**INSTRUCTIONS TO FOLLOW:** The required output is the exact run of lines below that opens at the line with "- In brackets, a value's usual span" and closes at the line with "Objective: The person".

**DATA SEGMENT:**
○ ○ ○ ○ ○

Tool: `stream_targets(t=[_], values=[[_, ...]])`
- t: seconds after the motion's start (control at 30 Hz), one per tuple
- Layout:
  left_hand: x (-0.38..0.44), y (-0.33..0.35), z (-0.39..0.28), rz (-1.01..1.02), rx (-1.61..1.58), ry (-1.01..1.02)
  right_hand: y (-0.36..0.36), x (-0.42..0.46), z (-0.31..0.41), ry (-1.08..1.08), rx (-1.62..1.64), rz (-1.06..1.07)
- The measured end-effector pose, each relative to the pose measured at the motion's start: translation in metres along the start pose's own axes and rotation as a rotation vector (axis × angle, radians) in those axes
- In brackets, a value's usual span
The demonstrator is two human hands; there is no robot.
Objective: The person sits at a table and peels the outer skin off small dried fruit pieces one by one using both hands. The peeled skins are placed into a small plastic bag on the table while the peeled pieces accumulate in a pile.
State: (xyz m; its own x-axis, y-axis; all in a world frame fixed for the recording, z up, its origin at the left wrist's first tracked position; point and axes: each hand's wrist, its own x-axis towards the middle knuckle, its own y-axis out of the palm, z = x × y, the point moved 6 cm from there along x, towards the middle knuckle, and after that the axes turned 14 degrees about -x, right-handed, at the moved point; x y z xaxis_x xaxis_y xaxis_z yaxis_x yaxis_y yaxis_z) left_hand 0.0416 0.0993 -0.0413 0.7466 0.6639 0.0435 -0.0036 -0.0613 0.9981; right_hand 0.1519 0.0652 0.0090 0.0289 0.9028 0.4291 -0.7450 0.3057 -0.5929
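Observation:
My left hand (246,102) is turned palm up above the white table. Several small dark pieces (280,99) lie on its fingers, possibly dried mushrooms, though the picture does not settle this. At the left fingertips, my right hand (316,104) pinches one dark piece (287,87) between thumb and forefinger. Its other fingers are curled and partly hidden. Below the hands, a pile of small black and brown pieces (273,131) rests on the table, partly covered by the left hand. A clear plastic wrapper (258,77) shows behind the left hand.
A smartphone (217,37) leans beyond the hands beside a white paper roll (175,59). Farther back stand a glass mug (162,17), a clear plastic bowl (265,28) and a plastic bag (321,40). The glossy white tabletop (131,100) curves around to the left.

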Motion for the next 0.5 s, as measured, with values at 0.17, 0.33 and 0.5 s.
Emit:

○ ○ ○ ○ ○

**EXERCISE RESPONSE:**
- In brackets, a value's usual span
The demonstrator is two human hands; there is no robot.
Objective: The person sits at a table and peels the outer skin off small dried fruit pieces one by one using both hands. The peeled skins are placed into a small plastic bag on the table while the peeled pieces accumulate in a pile.

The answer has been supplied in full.